*Task item*
For the records that follow, please set down exactly the lines between the one holding "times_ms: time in" and the one holding "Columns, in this", inclusive, and only those.

(Material provided)

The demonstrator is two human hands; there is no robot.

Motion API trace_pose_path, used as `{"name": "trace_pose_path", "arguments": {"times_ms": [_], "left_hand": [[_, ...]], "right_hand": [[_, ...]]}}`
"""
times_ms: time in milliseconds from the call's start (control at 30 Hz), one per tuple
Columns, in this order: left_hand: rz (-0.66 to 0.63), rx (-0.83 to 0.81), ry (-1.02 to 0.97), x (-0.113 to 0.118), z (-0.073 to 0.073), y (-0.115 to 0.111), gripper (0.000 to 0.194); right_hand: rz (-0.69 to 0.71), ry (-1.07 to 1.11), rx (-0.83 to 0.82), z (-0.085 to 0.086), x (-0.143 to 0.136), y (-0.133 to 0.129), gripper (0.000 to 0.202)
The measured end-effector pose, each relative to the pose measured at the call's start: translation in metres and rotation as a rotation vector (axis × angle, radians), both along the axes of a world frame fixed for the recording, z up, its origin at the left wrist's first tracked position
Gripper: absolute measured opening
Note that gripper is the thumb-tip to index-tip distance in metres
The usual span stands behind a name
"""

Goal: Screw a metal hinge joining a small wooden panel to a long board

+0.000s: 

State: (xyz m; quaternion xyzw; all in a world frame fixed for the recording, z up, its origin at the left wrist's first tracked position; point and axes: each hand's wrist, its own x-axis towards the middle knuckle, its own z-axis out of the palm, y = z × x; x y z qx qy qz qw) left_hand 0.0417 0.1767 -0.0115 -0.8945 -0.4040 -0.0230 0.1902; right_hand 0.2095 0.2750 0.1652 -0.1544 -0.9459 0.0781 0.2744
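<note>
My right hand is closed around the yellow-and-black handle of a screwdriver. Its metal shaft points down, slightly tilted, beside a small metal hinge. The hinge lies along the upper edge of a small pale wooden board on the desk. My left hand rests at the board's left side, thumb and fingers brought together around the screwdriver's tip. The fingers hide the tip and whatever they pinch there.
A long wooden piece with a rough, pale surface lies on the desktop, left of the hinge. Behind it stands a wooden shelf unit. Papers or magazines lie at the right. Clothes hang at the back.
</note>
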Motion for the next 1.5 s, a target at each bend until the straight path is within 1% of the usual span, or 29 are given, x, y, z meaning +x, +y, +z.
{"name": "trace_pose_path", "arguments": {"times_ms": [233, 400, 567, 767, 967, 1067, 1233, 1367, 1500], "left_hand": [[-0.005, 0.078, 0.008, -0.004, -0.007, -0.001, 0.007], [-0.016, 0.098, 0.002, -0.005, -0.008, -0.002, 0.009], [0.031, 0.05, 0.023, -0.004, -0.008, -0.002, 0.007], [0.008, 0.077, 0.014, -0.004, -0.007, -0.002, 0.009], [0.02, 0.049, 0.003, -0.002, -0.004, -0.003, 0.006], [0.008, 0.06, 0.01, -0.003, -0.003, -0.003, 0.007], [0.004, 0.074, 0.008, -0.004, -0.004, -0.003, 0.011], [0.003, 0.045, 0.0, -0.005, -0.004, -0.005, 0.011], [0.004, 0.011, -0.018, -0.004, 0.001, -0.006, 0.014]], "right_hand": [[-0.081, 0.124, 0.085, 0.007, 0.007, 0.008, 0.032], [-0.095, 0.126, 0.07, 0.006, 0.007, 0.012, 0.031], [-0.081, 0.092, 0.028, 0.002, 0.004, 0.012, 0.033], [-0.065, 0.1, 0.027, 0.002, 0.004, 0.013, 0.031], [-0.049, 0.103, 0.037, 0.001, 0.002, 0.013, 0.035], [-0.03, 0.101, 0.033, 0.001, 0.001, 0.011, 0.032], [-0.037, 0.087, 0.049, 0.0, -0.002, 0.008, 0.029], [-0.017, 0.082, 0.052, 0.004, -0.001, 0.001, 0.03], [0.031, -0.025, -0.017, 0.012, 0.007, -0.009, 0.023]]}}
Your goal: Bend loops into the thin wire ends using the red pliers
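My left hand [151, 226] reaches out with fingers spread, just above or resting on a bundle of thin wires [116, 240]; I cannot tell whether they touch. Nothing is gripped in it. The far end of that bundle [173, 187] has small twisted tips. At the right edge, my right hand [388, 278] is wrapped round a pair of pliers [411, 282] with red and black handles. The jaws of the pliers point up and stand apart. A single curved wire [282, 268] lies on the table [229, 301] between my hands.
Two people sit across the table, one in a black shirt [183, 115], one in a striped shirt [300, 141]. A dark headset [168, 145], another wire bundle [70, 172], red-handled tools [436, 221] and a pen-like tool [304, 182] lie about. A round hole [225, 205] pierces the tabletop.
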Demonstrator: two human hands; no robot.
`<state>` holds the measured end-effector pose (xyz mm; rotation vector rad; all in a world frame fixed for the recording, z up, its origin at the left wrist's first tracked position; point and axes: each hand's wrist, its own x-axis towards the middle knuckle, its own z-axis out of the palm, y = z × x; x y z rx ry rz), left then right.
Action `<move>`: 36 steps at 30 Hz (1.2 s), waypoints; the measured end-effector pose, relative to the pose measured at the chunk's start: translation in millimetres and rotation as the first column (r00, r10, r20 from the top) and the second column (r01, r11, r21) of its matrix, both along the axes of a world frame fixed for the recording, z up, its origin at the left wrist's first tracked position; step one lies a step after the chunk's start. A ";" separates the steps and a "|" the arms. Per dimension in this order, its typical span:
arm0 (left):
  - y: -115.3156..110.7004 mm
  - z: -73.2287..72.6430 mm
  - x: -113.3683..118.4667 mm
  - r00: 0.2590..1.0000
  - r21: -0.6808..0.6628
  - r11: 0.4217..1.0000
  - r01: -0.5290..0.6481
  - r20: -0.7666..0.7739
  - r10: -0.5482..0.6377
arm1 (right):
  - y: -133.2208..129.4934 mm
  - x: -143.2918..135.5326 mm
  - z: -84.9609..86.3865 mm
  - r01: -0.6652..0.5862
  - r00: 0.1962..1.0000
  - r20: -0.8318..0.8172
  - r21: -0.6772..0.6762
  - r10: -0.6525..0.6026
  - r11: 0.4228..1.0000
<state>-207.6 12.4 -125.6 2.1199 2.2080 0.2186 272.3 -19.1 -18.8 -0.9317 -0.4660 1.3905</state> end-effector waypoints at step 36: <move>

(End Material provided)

*Written response*
times_ms: time in milliseconds from the call's start (control at 30 Hz), one per tuple
Columns, in this order: left_hand: rz (-0.66 to 0.63), rx (-0.83 to 0.81), ry (-1.02 to 0.97), x (-0.113 to 0.118), z (-0.073 to 0.073), y (-0.115 to 0.111), gripper (0.000 to 0.194); right_hand: rz (-0.69 to 0.71), ry (-1.07 to 1.11), rx (-0.83 to 0.82), z (-0.085 to 0.086), x (-0.143 to 0.136), y (-0.133 to 0.129), gripper (0.000 to 0.202)

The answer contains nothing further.